Der 12. September 2024 ist ein Donnerstag. Es ist noch nicht so richtig Herbst, aber auch nicht mehr richtig Sommer. Das Wetter? Wechselt ständig, von Platzregen bis 23-Grad-Sonnenschein ist alles dabei. Unter anderem, weil ich im Zug von Berlin gen Norden in meine alte Heimat fahre. Nur für eine Stippvisite, und leider für einen traurigen Anlass: Ein lieber Freund ist unerwartet gestorben und wird morgen beigesetzt. Hier kannst du meinen Nachruf auf Friedel Twenhöven lesen.
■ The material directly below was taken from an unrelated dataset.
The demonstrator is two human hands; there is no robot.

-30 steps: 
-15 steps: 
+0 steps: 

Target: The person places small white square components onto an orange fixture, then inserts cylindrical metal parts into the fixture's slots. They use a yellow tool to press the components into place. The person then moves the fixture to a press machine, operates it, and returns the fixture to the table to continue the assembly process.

Der Trip, diese Reise in meine Vergangenheit, wirft meinen ganzen Terminplan durcheinander, aber es ist mir ein Anliegen mich richtig von Friedel zu verabschieden. Dementsprechend ist meine Laune so lala. Aber 12 Fotos habe ich geschafft.

Komm, ich nehm dich mit durch meinen Tag!

#1 von 12 – Koffer packen. Passende Klamotten für die Beisetzung rauszusuchen ist wirklich schwierig. Schwarz ist keine Farbe, die besonders häufig in meinem Kleiderschrank vorkommt. Untypisch für Berlin, ich weiß. Guckste hier auf die Straße, ist mindestens jeder dritte Mensch von Kopf bis Fuß in Schwarz gekleidet. Ich hingegen trage Schwarz nur ungern. Und wenn, dann nur ein einzelnes Teil. Wenn alle meine Klamotten schwarz sind, hab ich das Gefühl, ich kriege keine Luft mehr und alles Leben wird aus mir rausgequetscht.

Da ich Atmen schon ganz essenziell finde, entscheide mich für einen Kompromiss. Strickjacke, Strumpfhose und Schuhe in Schwarz, dazu ein Kleid, das in Unbunt ein bisschen gemustert ist. Und um in der zu erwartenden friesischen Brise warm genug zu bleiben: ein riesiger Schal in schwarz-grau-weiß.

#2 von 12 – Proviant für die Bahn. Auch hier Mix aus „nicht mehr Sommer“ und „noch nicht Herbst“: Packe die letzten Nektarinen und die ersten Zwetschgen des Jahres ein.

#3 von 12 – Schnappschuss auf dem Weg zur S-Bahn: When too perfect, lieber Gott böse. Merk ich mir. Und liebe, dass diese Weisheit einfach mal als Blechschild in einem Fahrradkorb rumlungert.

#4 von 12 – Hamborch, meine Perle! Die schönste Stadt der Welt beschenkt mich mit Premium-Wetter. Zwischen Hauptbahnhof und Dammtor öttelt der ICE im Schritttempo. Was mir sehr gelegen kommt, denn dieser Ausblick auf die Binnenalster und den Jungfernstieg zählt zu den schönsten, die es beim Zugfahren gibt.

#5 von 12 – Schleswig-Holstein. Der echte Norden. Damit das klar ist!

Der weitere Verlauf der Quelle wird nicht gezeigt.